ÜBEY b. HALEF

(أبي بن خلف)

Übey b. Halef b. Vehb el-Cumahî (ö. 3/625)

Hz. Peygamber’in en azılı düşmanlarından biri.

Kureyş’in önemli kollarından olan Benî Cumah’a mensuptur. İslâmiyet’in zuhuru sırasında Mekke’nin ileri gelenleri arasında yer alıyordu.

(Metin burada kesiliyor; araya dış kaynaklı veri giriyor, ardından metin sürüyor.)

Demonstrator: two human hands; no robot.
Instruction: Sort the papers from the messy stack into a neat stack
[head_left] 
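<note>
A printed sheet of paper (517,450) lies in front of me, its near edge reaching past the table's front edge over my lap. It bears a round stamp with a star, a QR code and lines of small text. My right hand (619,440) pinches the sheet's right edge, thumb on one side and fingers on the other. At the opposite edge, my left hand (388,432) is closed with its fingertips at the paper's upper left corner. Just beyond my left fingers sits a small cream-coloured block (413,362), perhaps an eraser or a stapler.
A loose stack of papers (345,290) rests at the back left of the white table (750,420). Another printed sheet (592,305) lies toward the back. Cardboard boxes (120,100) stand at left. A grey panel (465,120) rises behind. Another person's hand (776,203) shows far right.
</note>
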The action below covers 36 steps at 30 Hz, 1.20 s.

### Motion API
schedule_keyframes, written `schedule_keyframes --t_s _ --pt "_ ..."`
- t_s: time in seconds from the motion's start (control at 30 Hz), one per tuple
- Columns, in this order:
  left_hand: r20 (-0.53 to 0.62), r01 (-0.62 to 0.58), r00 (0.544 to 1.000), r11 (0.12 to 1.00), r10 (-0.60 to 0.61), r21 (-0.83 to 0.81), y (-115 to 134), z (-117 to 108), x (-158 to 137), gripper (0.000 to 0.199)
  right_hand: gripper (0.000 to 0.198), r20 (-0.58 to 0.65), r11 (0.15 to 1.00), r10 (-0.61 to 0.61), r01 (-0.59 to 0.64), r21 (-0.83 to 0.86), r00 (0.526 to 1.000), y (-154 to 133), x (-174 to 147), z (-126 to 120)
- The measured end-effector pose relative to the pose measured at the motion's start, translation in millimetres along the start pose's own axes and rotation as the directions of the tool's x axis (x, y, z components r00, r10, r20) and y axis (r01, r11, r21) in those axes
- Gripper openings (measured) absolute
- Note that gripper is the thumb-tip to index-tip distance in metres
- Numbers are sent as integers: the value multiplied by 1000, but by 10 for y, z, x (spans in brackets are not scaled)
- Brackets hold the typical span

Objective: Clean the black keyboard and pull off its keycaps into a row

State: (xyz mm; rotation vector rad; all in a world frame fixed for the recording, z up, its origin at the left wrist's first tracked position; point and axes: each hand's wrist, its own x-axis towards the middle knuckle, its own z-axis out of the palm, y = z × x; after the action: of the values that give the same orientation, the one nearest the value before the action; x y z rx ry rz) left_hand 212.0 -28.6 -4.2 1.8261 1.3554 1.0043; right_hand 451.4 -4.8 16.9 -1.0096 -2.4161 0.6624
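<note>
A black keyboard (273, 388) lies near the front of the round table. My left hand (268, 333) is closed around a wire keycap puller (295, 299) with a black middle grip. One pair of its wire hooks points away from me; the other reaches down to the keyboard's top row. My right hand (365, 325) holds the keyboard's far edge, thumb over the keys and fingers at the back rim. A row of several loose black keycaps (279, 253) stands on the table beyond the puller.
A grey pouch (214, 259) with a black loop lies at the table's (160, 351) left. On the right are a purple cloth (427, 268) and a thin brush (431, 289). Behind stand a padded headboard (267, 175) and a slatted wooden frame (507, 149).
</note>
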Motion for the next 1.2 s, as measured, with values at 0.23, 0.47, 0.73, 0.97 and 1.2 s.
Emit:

Nüfuzunu güçsüz ve himayesiz kimselere karşı haksızlık yolunda kullandığı, son Ficâr savaşının ardından Mekke’ye hac ve ticaret için gelenlere yapılan haksızlıkların yaygınlaştığı yıllarda Süleym kabilesinden bir kişinin mallarını satın aldığı, ancak parasını ödemediği, bu kişinin Mekkeliler’den yardım istemesi üzerine Ebû Süfyân ile Hz. Peygamber’in amcası Abbas’ın araya girip parasını Übey’den aldıkları kaydedilmektedir.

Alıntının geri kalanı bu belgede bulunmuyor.